- Theatrical release poster
- Directed by: S. Baskar
- Written by: S. Baskar
- Produced by: Sundar C
- Starring: Vaibhav Oviya Aishwarya Rajesh VTV Ganesh Karunakaran
- Cinematography: Banu Murugan
- Edited by: N. B. Srikanth
- Music by: Siddharth Vipin
- Production company: Avni Movies
- Distributed by: Sri Thenandal Films
- Release date: 1 April 2016;
- Running time: 110 minutes
- Country: India
- Language: Tamil

= Hello Naan Pei Pesuren =

2016 Indian film by S. Baskar

Hello Naan Pei Pesuren is a 2016 Indian Tamil language comedy horror film written and directed by S. Baskar and produced by Sundar C, under the banner Avni Cine Makers. Music was composed by Siddharth Vipin, cinematography was handled by Banu Murugan and editing by N. B. Srikanth. Vaibhav plays the male lead, Oviya and Aishwarya Rajesh are the two female leads, and VTV Ganesh and Karunakaran play supporting roles. In the film, the hero interacts with a ghost when he accidentally finds a 'horror-filled' mobile phone.

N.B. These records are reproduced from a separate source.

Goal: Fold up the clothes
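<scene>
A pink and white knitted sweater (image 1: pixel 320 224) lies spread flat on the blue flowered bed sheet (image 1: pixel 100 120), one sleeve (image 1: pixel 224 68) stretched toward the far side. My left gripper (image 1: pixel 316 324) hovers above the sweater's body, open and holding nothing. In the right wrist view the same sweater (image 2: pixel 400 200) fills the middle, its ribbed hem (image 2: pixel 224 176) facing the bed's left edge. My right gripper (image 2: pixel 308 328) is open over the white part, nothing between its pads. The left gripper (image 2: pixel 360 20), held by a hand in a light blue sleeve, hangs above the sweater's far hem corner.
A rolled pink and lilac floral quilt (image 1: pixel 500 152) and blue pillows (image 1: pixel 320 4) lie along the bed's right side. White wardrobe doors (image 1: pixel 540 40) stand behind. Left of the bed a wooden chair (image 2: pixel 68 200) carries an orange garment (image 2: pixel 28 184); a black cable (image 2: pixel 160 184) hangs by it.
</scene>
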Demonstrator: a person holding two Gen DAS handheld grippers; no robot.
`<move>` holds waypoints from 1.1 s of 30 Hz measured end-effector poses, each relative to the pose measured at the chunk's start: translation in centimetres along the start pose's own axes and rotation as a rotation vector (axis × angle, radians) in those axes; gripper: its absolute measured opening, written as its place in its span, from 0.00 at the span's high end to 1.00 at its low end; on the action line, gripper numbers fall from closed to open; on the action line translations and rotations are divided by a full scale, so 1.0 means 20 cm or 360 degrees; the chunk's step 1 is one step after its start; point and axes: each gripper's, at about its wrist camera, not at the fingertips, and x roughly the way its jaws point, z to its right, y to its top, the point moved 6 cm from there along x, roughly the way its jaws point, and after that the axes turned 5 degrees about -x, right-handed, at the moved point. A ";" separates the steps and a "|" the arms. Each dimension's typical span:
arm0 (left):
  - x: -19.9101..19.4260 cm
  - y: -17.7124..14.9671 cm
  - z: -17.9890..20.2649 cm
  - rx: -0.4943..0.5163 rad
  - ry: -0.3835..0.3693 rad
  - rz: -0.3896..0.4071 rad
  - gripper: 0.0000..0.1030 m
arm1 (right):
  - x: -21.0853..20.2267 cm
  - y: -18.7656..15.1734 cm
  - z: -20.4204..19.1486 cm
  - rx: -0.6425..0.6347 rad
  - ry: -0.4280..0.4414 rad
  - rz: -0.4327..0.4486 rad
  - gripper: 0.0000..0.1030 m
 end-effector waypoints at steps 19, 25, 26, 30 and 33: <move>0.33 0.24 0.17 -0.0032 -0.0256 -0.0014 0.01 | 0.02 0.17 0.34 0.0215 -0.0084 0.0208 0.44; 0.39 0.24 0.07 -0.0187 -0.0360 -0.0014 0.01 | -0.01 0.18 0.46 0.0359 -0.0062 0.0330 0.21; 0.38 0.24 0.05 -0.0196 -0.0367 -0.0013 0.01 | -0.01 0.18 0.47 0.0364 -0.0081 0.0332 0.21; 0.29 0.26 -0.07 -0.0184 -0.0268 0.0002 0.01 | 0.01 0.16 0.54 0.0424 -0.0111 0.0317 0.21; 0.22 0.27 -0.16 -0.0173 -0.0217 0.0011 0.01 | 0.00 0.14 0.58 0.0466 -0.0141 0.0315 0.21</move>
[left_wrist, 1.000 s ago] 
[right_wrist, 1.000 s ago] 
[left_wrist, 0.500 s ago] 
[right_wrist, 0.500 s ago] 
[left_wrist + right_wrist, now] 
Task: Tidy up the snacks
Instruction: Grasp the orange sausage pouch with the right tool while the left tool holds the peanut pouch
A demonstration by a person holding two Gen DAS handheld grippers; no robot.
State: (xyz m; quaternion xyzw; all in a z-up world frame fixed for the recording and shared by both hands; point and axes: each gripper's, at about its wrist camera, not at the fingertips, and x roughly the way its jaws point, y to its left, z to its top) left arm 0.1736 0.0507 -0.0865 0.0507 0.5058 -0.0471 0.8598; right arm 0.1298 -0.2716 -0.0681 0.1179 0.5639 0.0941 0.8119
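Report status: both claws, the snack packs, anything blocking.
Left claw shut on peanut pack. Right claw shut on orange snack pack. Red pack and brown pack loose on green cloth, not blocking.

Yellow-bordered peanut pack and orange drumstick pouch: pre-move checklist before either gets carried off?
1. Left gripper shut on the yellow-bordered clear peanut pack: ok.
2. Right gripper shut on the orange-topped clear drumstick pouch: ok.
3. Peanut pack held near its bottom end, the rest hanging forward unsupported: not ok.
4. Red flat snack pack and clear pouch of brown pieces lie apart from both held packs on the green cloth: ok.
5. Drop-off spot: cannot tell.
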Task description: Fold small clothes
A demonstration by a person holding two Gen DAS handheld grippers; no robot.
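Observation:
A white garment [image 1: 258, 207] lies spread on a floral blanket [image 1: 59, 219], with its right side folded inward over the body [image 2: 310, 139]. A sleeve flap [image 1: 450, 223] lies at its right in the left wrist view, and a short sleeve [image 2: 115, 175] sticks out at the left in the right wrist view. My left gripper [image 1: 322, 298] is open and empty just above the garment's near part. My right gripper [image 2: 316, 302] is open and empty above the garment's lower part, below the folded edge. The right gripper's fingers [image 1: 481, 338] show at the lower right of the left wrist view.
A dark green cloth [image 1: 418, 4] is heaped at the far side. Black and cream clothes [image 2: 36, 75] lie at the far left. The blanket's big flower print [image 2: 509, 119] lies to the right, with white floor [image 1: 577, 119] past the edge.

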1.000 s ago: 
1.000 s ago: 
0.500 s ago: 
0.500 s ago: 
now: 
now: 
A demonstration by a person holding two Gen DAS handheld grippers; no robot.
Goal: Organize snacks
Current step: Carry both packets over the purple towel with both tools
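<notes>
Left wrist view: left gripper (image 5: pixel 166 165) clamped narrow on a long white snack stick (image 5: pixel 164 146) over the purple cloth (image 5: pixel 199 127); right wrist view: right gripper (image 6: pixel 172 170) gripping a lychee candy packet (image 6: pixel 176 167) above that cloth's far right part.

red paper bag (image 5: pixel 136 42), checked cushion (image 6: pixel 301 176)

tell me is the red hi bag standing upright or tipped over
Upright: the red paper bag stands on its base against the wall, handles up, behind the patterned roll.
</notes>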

The film was released on 1 April 2016.

==Cast==

- Vaibhav as Amudhan
- Oviya as Sreedevi
- Aishwarya Rajesh as Kavitha
- VTV Ganesh as Vajram, Kavitha's brother
- Karunakaran as Dr. Saravanan
- Jangiri Madhumitha as Saravanan's wife
- Yogi Babu as Street Singer
- Vichu Vishwanath as Gym Manager
- Thalapathy Dinesh as Thimingalam
- Siddharth Vipin as Seth
- Singampuli as Game Samy
- Ganeshkar as Cook
- Singapore Deepan as Vavval, Kavitha's brother
- Bava Lakshmanan
- Thanjai Mahendran
- Mippu

==Soundtrack==
Music was composed Siddharth Vipin. The soundtrack features five songs, the lyrics for which are written by Mohan Rajan and Prabha.

Track listing
| No. | Title | Singer(s) | Length |
|---|---|---|---|
| 1. | "Majja Malcha" | Vijay Sethupathi, Jagadesh & Praba | 4:11 |
| 2. | "Kozhi Kuruda" | Devan, Shweta Mohan | 3:46 |
| 3. | "Naanum Avalum" | Siddharth Vipin | 3:03 |
| 4. | "Sillaakki Dumma" | Baskar, Praba | 2.18 |
| 5. | "Idhayathin Laptap" | Jagadesh, Vishupriya | 2:51 |

==Reception==
Sudhir Srinivasan of The Hindu criticised the underutilisation of various actors and the scarcity of good jokes, adding, "for almost 40 minutes into the first half, there’s no indication of a ghost, leading you to wonder if you’ve stepped into the wrong film". M Suganth of The Times of India wrote "Hello Naan Pei Pesuren (HNPP) is a ghost movie but director Baskar is more interested in mining laughs than scares, and somehow, this approach actually benefits the film. The fact that HNPP manages to click even though horror comedies have become quite common these days should tell you how effective the comedy is."